→ Activity
Would you print the records below without changing anything?

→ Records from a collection
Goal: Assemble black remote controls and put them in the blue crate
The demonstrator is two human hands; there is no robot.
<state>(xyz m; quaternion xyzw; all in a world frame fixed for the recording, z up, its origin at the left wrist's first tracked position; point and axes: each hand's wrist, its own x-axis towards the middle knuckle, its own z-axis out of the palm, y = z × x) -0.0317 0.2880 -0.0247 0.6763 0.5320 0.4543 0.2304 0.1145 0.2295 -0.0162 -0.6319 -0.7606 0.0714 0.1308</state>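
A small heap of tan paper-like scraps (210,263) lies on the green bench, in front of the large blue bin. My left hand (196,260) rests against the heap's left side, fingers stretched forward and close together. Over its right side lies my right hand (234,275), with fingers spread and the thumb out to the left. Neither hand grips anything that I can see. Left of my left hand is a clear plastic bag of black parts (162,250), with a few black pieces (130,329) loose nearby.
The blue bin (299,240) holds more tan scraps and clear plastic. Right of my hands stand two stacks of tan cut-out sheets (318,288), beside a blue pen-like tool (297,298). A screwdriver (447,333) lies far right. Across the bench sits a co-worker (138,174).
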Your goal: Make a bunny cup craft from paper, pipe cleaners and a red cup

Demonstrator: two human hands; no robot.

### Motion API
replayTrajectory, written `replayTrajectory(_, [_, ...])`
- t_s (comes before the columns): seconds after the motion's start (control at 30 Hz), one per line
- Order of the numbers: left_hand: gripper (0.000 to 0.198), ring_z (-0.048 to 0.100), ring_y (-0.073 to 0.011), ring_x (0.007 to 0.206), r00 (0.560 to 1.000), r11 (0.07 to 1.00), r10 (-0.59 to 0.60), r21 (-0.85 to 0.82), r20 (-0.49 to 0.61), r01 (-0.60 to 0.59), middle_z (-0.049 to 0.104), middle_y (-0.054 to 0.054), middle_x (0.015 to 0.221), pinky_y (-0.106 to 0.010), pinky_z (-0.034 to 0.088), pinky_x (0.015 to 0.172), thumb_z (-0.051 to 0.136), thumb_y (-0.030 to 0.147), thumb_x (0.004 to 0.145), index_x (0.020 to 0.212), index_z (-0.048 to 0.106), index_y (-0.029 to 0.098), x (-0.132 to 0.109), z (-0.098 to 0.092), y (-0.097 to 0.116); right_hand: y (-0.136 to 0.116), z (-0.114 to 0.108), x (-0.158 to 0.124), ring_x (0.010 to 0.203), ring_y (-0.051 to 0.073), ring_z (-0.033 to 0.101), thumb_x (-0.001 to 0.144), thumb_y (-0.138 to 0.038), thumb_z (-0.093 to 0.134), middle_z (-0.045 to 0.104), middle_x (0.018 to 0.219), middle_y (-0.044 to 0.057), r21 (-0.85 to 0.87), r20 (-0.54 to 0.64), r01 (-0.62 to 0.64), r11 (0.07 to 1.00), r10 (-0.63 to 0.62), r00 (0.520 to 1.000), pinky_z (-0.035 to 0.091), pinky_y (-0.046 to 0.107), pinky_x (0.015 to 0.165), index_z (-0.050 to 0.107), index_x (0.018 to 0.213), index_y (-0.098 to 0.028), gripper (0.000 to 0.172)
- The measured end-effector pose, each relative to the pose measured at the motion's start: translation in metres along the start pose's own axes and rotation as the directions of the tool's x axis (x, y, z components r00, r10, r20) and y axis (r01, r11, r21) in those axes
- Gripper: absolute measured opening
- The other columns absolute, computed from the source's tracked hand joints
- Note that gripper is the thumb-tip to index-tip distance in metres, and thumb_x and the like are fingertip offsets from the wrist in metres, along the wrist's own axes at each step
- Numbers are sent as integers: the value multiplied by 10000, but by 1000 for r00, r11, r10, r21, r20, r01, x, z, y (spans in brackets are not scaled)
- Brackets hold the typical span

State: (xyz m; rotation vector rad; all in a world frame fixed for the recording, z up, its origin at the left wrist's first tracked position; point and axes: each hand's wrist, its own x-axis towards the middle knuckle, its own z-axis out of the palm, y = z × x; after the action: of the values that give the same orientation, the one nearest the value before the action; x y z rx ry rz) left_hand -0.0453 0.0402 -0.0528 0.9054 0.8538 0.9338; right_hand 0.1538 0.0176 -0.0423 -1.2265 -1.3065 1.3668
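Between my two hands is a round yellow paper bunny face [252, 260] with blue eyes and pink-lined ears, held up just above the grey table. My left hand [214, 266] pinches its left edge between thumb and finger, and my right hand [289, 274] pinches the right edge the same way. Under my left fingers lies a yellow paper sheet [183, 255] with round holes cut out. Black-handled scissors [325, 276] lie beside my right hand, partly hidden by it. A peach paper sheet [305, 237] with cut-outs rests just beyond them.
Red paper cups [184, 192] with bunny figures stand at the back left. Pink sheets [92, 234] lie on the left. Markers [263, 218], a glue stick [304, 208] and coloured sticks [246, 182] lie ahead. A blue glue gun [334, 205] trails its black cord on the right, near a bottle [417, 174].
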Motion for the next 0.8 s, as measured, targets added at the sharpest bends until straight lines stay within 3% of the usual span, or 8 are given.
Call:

→ Expected answer
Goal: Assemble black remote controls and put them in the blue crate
The demonstrator is two human hands; there is no robot.
<state>(xyz m; quaternion xyzw; all in a world frame fixed for the recording, z up, its origin at the left wrist's first tracked position; point and axes: each hand's wrist, its own x-axis towards the middle knuckle, its own z-axis out of the palm, y = z × x) -0.0317 0.2880 -0.0247 0.6763 0.5320 0.4543 0.2304 0.1145 0.2295 -0.0162 -0.6319 -0.7606 0.0714 0.1308</state>
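A small heap of tan paper-like scraps (210,263) lies on the green bench, in front of the large blue bin. My left hand (196,260) rests against the heap's left side, fingers stretched forward and close together. Over its right side lies my right hand (234,275), with fingers spread and the thumb out to the left. Neither hand grips anything that I can see. Left of my left hand is a clear plastic bag of black parts (162,250), with a few black pieces (130,329) loose nearby.
The blue bin (299,240) holds more tan scraps and clear plastic. Right of my hands stand two stacks of tan cut-out sheets (318,288), beside a blue pen-like tool (297,298). A screwdriver (447,333) lies far right. Across the bench sits a co-worker (138,174).
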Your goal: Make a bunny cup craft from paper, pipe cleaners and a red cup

Demonstrator: two human hands; no robot.

### Motion API
replayTrajectory, written `replayTrajectory(_, [_, ...])`
- t_s (comes before the columns): seconds after the motion's start (control at 30 Hz), one per line
- Order of the numbers: left_hand: gripper (0.000 to 0.198), ring_z (-0.048 to 0.100), ring_y (-0.073 to 0.011), ring_x (0.007 to 0.206), r00 (0.560 to 1.000), r11 (0.07 to 1.00), r10 (-0.59 to 0.60), r21 (-0.85 to 0.82), r20 (-0.49 to 0.61), r01 (-0.60 to 0.59), middle_z (-0.049 to 0.104), middle_y (-0.054 to 0.054), middle_x (0.015 to 0.221), pinky_y (-0.106 to 0.010), pinky_z (-0.034 to 0.088), pinky_x (0.015 to 0.172), thumb_z (-0.051 to 0.136), thumb_y (-0.030 to 0.147), thumb_x (0.004 to 0.145), index_x (0.020 to 0.212), index_z (-0.048 to 0.106), index_y (-0.029 to 0.098), x (-0.132 to 0.109), z (-0.098 to 0.092), y (-0.097 to 0.116); right_hand: y (-0.136 to 0.116), z (-0.114 to 0.108), x (-0.158 to 0.124), ring_x (0.010 to 0.203), ring_y (-0.051 to 0.073), ring_z (-0.033 to 0.101), thumb_x (-0.001 to 0.144), thumb_y (-0.138 to 0.038), thumb_z (-0.093 to 0.134), middle_z (-0.045 to 0.104), middle_x (0.018 to 0.219), middle_y (-0.044 to 0.057), r21 (-0.85 to 0.87), r20 (-0.54 to 0.64), r01 (-0.62 to 0.64), r11 (0.07 to 1.00), r10 (-0.63 to 0.62), r00 (0.520 to 1.000), pinky_z (-0.035 to 0.091), pinky_y (-0.046 to 0.107), pinky_x (0.015 to 0.165), index_z (-0.050 to 0.107), index_x (0.018 to 0.213), index_y (-0.098 to 0.028), gripper (0.000 to 0.172)
- The measured end-effector pose, each relative to the pose measured at the motion's start: translation in metres along the start pose's own axes and rotation as the directions of the tool's x axis (x, y, z components r00, r10, r20) and y axis (r01, r11, r21) in those axes
- Gripper: absolute measured opening
- The other columns absolute, computed from the source's tracked hand joints
- Note that gripper is the thumb-tip to index-tip distance in metres, and thumb_x and the like are fingertip offsets from the wrist in metres, along the wrist's own axes at each step
- Numbers are sent as integers: the value multiplied by 10000, but by 1000 for r00, r11, r10, r21, r20, r01, x, z, y (spans in brackets are not scaled)
- Brackets hold the typical span

State: (xyz m; rotation vector rad; all in a world frame fixed for the recording, z up, its origin at the left wrist's first tracked position; point and axes: each hand's wrist, its own x-axis towards the middle knuckle, its own z-axis out of the palm, y = z × x; after the action: of the values that give the same orientation, the one nearest the value before the action; x y z rx ry rz) left_hand -0.0453 0.0402 -0.0528 0.9054 0.8538 0.9338; right_hand 0.1538 0.0176 -0.0423 -1.2265 -1.3065 1.3668
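Between my two hands is a round yellow paper bunny face [252, 260] with blue eyes and pink-lined ears, held up just above the grey table. My left hand [214, 266] pinches its left edge between thumb and finger, and my right hand [289, 274] pinches the right edge the same way. Under my left fingers lies a yellow paper sheet [183, 255] with round holes cut out. Black-handled scissors [325, 276] lie beside my right hand, partly hidden by it. A peach paper sheet [305, 237] with cut-outs rests just beyond them.
Red paper cups [184, 192] with bunny figures stand at the back left. Pink sheets [92, 234] lie on the left. Markers [263, 218], a glue stick [304, 208] and coloured sticks [246, 182] lie ahead. A blue glue gun [334, 205] trails its black cord on the right, near a bottle [417, 174].
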Motion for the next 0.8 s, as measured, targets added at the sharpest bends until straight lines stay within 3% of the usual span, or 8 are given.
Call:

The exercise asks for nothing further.